EXERCISE AIM:
Print the line that has "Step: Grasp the" in it, then every remaining line of the data, exactly and without anything extra.

- - -

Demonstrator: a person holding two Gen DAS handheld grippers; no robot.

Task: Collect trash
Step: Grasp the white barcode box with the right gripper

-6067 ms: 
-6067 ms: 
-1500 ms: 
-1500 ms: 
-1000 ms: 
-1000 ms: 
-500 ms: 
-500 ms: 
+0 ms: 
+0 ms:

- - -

EXERCISE OUTPUT:
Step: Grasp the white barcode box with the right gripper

-6067 ms: 
-6067 ms: 
-1500 ms: 
-1500 ms: 
-1000 ms: 
-1000 ms: 
-500 ms: 
-500 ms: 
+0 ms: 
+0 ms:

Response complete; there is no more output.